Chemistry & Life Sciences

The New K-REACh

After Reviewing Its Chemical Regulations, South Korea Has Drawn Up New Ones

23.03.2015 -

It is on everyone's lips: Since Jan. 1, K-REACh has been the law in South Korea. With this implementation, the global chemical industry faces a list of new requirements. The good news is that by way of optimized processes, as well as an approach to other existing judicial systems, this new legislation is familiar for European chemical manufacturers. For that reason this system is aptly referred to as K-REACh.

The background for the new provision is the international push to implement more environmental and consumer protection. Little by little, these measures lead to stronger statutory regulation for the import and the handling of chemicals in industrialized countries. The focus is not limited to the chemical industry. Indeed, even importers and distributors of consumer products are subject to reporting to public and government agencies. These reports gather detailed information on products' chemical composition, so an appropriate response can be taken in case of emergencies.


The foundation of K-REACh is based on four principles: reporting, registration, communication along the supply chain, as well as product notification. In order to comply with legal requirements, the appropriate steps must first be ascertained and implemented prior to every import. Just as in the EU, foreign companies may appoint an only representative (OR) for South Korea. The use of an OR is highly recommended in cases in which a foreign company that wishes to import chemicals to South Korea does not have headquarters or branch offices in South Korea. Not only will this ensure that importers comply with all K-REACh requirements, but it will also ease the hurdles that could be faced because of the language barrier. In general, only companies that have a seat in South Korea can implement all four processes.

Reporting And Registration

An important note for the future: Before the first shipment, it must be clear what materials in what amounts are to be imported into South Korea. Here the differentiation is between "new chemicals" - those that must always be reported - and "existing chemicals," which are only subject to the reporting process starting at one ton per year.
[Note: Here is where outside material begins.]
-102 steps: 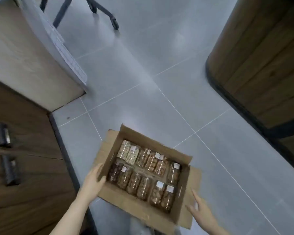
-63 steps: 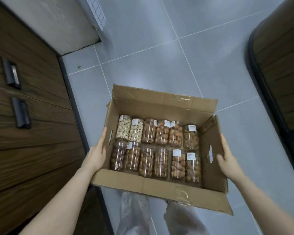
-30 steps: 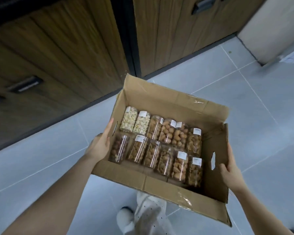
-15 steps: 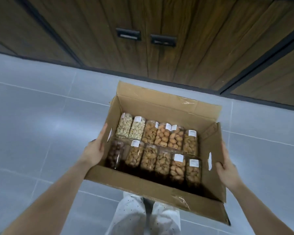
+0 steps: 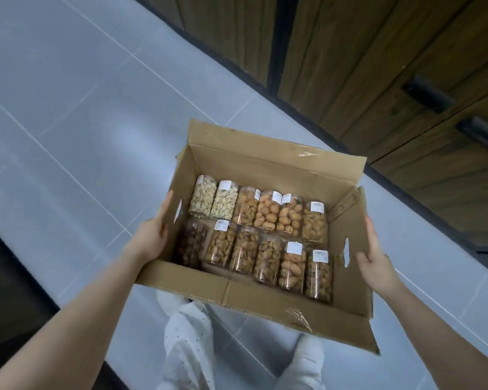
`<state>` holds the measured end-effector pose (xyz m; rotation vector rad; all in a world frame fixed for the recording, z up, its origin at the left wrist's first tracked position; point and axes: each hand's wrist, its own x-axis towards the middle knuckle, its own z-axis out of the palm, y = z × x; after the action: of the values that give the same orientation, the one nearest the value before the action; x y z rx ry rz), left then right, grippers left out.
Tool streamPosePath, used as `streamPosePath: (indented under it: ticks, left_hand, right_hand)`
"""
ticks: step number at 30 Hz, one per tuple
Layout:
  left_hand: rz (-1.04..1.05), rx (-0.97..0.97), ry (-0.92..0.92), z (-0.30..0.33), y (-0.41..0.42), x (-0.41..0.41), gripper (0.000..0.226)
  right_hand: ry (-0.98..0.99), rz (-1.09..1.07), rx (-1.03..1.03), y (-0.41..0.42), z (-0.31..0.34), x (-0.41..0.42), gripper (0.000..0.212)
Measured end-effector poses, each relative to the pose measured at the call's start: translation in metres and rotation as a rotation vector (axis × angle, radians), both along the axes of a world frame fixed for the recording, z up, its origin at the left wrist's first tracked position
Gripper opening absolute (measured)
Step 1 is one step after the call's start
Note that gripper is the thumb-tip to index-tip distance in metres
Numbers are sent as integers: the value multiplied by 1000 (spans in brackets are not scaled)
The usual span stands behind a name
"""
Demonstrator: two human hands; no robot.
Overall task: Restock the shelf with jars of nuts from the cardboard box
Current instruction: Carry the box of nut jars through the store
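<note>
Cardboard box [image 5: 265, 302] held mid-frame above grey tile floor [image 5: 68, 122], flaps open. Left hand [image 5: 152, 237] pressed flat on box's left wall, fingers straight. Right hand [image 5: 376, 260] flat against right wall, fingers straight. Twelve clear jars [image 5: 265, 229] of nuts lying inside, two rows. Wood cabinets [image 5: 378, 66] upper right.

An open cardboard box [image 5: 265, 299] is carried above the grey tiled floor [image 5: 68, 108], the left hand [image 5: 152, 235] flat against its left wall and the right hand [image 5: 375, 263] against its right wall. Inside, twelve clear jars of nuts [image 5: 265, 229] lie in two rows. Dark wooden cabinets [image 5: 378, 66] stand beyond
</note>
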<state>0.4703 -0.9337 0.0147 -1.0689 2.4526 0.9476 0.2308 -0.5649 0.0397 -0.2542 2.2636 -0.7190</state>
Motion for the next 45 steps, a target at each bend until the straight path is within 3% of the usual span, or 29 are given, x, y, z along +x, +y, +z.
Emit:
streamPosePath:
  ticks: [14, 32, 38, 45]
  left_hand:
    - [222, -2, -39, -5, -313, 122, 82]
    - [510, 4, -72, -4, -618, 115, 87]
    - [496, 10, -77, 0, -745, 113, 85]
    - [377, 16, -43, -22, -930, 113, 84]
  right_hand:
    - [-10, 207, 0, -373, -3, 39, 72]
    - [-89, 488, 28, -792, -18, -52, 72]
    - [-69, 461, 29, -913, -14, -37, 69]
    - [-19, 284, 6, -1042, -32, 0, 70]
Any registration is mandatory for any new or existing chemicals listed on the priority evaluation chemicals (PEC) list. The first PEC list, which was published in October, lists 518 substances that are currently in focus. Information resulting from the registration process must be included in all communications with customers. Specifically this means that the indented use of the registered substances must be included during the sale of mixtures.

Notification Requirement

The sale of consumer products brings about the requirement to test the ingredients for their hazards as well as their potential exposures. For example, products such as cleaning agents or detergents mandate a notification if they contain more than 0.1% hazardous chemicals and they are imported in excess of one ton per year. A substance is considered hazardous if the Ministry of Environment (MoE) has placed it on the list of toxic substances in the Chemical Control Act (CCA) or if the substance is listed on the PEC list.

GHS-Hazard Classes

South Korea has been working on implementation of the UN Globally Harmonized System (GHS) since 2003. South Korea has adopted most of the GHS building blocks, similar to the adoption of the European Union by way of the Classification, Labeling and Packaging (CLP) regulation. Particularly European companies should note the differentiation in the hazard categories flammable gas, aerosols, aspiration hazard and hazard to the ozone layer.
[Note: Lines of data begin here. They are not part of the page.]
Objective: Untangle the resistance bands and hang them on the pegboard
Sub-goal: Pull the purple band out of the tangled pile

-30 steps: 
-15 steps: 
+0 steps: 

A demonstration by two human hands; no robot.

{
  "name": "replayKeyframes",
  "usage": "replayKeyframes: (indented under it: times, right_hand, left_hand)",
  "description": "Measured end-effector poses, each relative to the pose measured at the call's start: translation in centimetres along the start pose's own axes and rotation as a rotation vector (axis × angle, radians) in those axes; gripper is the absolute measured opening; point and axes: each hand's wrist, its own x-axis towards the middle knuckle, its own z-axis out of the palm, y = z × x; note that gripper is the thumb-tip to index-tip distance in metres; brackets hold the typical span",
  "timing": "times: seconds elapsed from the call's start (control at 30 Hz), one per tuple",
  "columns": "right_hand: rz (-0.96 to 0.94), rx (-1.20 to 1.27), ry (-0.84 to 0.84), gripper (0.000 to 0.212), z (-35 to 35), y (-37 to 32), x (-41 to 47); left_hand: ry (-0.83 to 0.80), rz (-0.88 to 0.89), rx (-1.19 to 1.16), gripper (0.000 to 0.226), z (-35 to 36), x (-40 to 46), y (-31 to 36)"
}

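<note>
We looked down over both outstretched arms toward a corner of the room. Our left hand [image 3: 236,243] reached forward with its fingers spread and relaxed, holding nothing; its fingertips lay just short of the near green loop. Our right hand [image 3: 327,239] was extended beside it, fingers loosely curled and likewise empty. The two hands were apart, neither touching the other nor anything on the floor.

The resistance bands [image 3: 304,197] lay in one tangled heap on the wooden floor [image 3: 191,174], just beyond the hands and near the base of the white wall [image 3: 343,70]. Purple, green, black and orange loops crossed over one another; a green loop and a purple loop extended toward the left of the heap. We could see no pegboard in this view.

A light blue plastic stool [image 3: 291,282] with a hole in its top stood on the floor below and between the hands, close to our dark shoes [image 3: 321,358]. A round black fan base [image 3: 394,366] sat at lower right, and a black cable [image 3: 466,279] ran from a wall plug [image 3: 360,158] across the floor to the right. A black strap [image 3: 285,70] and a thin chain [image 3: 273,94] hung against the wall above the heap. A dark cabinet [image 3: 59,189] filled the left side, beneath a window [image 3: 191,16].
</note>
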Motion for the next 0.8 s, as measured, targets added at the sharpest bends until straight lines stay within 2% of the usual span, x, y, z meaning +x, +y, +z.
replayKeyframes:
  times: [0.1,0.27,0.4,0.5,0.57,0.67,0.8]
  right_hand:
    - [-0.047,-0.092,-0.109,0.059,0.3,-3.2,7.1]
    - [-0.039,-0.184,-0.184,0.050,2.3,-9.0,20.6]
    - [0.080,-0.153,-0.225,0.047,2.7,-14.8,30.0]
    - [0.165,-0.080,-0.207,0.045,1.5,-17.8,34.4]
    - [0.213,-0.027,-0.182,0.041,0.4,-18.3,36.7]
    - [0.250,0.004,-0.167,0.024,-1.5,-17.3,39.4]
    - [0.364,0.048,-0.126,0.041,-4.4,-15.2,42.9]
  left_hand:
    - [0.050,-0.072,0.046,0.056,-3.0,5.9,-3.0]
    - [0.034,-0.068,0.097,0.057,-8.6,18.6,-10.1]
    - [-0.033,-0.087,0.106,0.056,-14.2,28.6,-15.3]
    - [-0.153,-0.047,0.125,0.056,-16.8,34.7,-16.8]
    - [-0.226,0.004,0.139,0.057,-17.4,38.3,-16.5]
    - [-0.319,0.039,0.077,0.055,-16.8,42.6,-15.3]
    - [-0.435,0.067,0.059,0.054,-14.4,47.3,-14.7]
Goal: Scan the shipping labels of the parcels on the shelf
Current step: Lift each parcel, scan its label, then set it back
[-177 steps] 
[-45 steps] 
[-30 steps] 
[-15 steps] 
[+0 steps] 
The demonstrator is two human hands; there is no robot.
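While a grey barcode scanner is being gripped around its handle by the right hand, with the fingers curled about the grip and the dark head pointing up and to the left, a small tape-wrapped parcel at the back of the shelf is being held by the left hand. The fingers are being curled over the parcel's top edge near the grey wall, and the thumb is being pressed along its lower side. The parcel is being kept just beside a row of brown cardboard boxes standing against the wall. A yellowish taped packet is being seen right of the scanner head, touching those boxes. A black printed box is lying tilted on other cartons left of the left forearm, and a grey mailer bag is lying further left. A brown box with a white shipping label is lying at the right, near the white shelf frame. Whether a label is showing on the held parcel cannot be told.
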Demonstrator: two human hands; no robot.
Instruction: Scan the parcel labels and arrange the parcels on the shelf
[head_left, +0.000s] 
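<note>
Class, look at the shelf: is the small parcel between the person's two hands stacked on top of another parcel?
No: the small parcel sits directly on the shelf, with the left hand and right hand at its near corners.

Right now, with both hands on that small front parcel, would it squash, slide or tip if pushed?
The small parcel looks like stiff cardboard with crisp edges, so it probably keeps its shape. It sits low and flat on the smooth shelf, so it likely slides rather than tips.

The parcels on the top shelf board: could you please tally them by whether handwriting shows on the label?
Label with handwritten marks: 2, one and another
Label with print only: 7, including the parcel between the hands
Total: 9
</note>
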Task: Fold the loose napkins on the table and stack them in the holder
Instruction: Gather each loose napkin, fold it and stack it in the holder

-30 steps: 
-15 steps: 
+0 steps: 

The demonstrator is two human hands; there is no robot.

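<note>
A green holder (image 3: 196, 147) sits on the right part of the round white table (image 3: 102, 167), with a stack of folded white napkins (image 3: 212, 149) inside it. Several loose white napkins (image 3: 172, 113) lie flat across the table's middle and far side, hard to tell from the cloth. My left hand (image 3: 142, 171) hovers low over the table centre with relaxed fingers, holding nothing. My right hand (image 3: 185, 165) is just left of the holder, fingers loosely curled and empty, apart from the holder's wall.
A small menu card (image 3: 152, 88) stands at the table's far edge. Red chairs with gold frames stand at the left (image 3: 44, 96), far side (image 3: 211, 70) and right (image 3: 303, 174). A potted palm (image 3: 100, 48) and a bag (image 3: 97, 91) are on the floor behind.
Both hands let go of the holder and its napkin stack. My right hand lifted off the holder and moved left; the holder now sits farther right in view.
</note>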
South Korea currently has two agencies responsible for the classification of chemicals and the implementation of GHS. These are the previously mentioned MoE and the Ministry of Labor (MoL), whose Chemical Control Act was the first legal foundation for the classification of chemicals. Similar to the European system of classification according to index number, the CCA has an obligatory classification of 789 chemicals. The C&L inventory of the MoL should be used only in the second step, after the classification has been determined. These classification systems are currently being harmonized, in order to have a uniform scheme for the classification of hazardous chemicals.
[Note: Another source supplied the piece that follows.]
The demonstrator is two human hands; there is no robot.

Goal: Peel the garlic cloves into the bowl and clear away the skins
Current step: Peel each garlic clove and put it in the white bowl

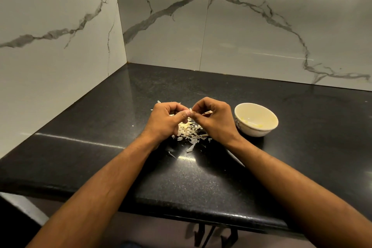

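Both hands, left (167, 120) and right (213, 119), meet, fingers curled, apparently pinching.

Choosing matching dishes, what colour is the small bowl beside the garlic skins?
The small round ceramic bowl is cream-white, seen in the head view.

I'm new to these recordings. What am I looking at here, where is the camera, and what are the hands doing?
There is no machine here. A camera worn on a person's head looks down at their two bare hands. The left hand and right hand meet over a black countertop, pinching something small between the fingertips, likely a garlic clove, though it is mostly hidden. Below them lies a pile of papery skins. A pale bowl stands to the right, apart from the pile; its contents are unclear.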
Labeling and Safety Data Sheets

The Safety Data Sheet (SDS) in South Korea has been adopted in accordance with GHS and depicts the necessary labeling requirements of chemicals. It is highly recommended to depict the proper label on shipments. Large-scale inspections conducted by Korean regulatory agencies have shown that deficiencies are commonplace. The absence of a Safety Data Sheet at the workplace can carry a fine of up to $500, and incorrect labeling of a container can be fined up to $200 per violation.

Advice For Stakeholders

Any new regulation must first prove its functionality through practical experiences. A big advantage for companies is that similarities with the EU regulation exist and that similar test methods, namely those according to the Organization for Economic Cooperation and Development (OECD), are used for the registration of products in South Korea. As always, it is recommended to seek a business partner that is fluent in Korean, irrespective of if the partner has regional presence or is merely a consultancy. Despite the fact that South Korea is very westernized, it can be invaluable to have a solid command of the Korean language in order to fully understand the conduct and structures of authorities. If applied successfully, these can be the first steps one takes into the Korean market and the avoidance of fines of up to $100,000.